GOAL OF THE EXERCISE: In the entries below, spot each line with the word "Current" and copy it.

EXTRACTED MATERIAL:
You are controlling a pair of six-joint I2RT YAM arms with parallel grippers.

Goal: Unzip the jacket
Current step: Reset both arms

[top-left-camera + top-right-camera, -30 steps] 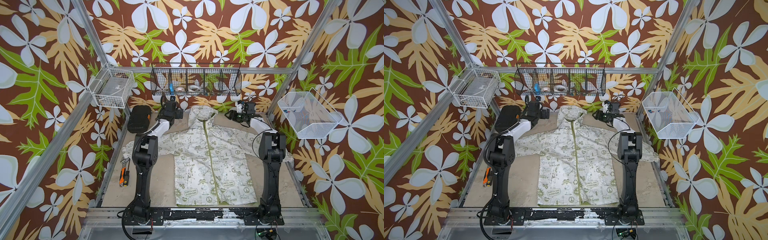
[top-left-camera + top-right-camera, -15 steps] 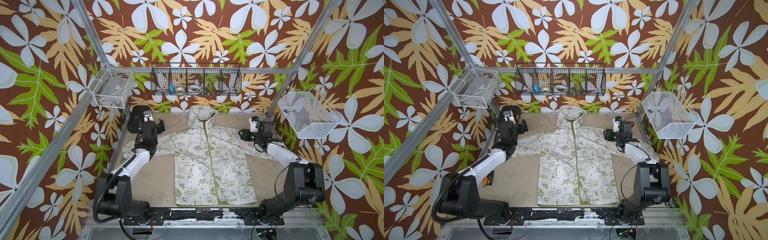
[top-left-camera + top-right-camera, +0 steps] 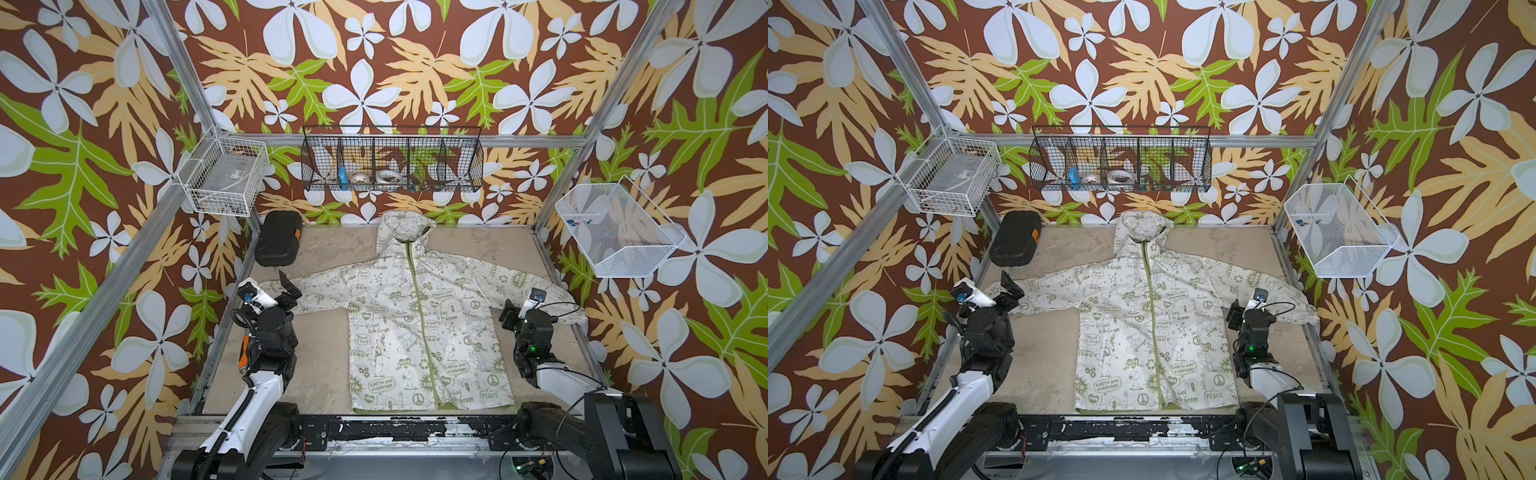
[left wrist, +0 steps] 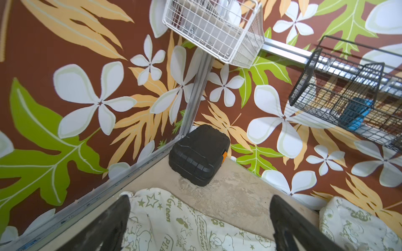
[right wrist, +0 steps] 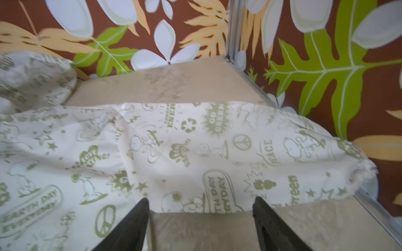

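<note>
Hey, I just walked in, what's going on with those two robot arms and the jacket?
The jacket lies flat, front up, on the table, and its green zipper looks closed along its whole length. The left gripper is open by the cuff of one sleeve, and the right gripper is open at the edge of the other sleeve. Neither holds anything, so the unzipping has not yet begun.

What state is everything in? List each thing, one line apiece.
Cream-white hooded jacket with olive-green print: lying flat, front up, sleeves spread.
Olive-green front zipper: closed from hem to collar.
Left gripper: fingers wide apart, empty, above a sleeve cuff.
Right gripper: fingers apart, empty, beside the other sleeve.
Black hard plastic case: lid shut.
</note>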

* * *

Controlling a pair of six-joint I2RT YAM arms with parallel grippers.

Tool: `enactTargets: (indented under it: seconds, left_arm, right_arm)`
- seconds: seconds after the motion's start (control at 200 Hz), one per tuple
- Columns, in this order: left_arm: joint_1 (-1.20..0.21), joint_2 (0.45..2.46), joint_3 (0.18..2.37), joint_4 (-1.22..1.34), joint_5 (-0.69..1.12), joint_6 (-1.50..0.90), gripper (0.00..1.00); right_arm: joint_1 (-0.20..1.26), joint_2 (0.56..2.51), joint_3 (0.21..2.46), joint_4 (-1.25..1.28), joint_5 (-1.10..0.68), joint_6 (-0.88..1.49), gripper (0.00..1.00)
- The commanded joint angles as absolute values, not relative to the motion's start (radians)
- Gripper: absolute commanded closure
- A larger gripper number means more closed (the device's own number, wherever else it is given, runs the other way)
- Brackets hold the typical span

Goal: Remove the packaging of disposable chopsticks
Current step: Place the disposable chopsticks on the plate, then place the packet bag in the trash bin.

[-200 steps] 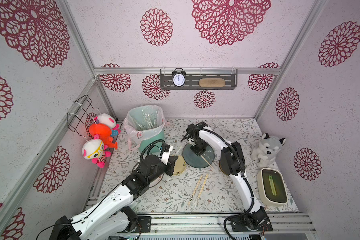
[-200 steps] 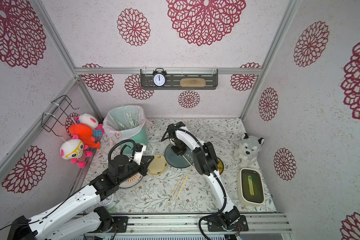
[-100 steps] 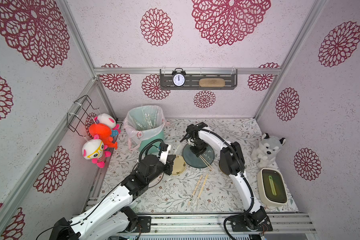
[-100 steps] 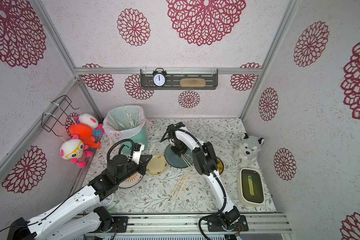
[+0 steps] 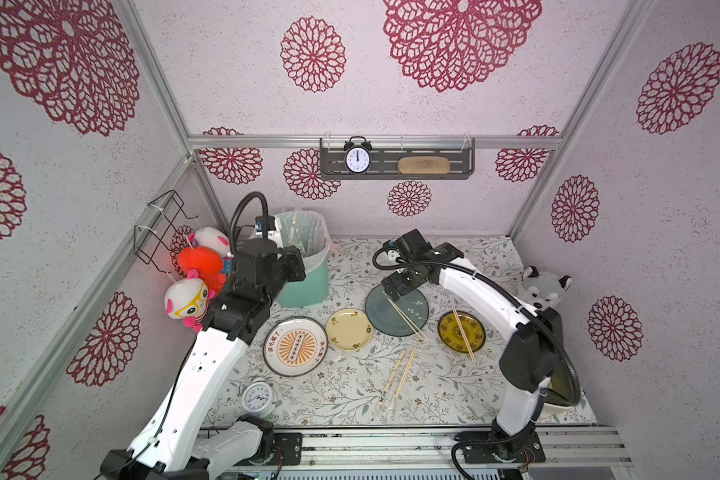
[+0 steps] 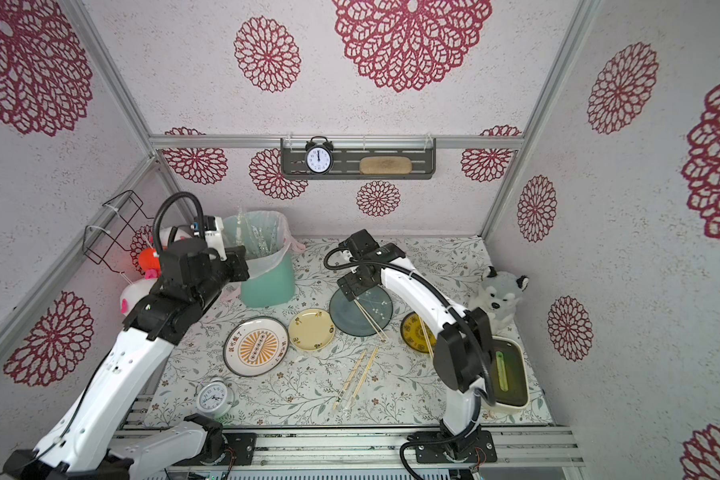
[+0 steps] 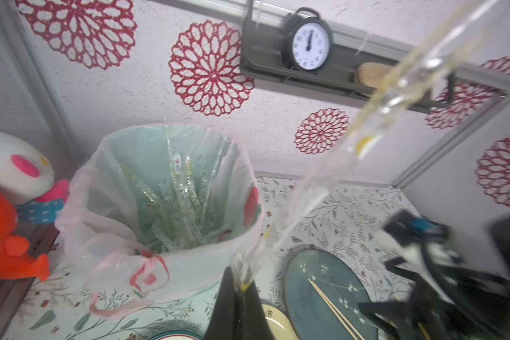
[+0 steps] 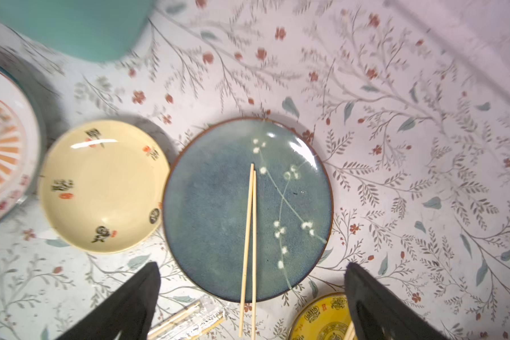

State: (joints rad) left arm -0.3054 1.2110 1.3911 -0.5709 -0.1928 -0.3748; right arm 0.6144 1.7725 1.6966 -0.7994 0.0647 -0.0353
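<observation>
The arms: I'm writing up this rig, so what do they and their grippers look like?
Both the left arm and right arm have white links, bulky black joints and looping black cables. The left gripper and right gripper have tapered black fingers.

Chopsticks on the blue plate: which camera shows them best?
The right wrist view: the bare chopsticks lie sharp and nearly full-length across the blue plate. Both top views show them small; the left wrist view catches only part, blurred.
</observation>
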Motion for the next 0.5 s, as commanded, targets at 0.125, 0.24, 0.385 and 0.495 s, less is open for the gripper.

THE COMPLETED TASK:
Current step: Reset both arms
Current step: Place the disposable chopsticks on the plate, then place the packet bag in the trash bin.

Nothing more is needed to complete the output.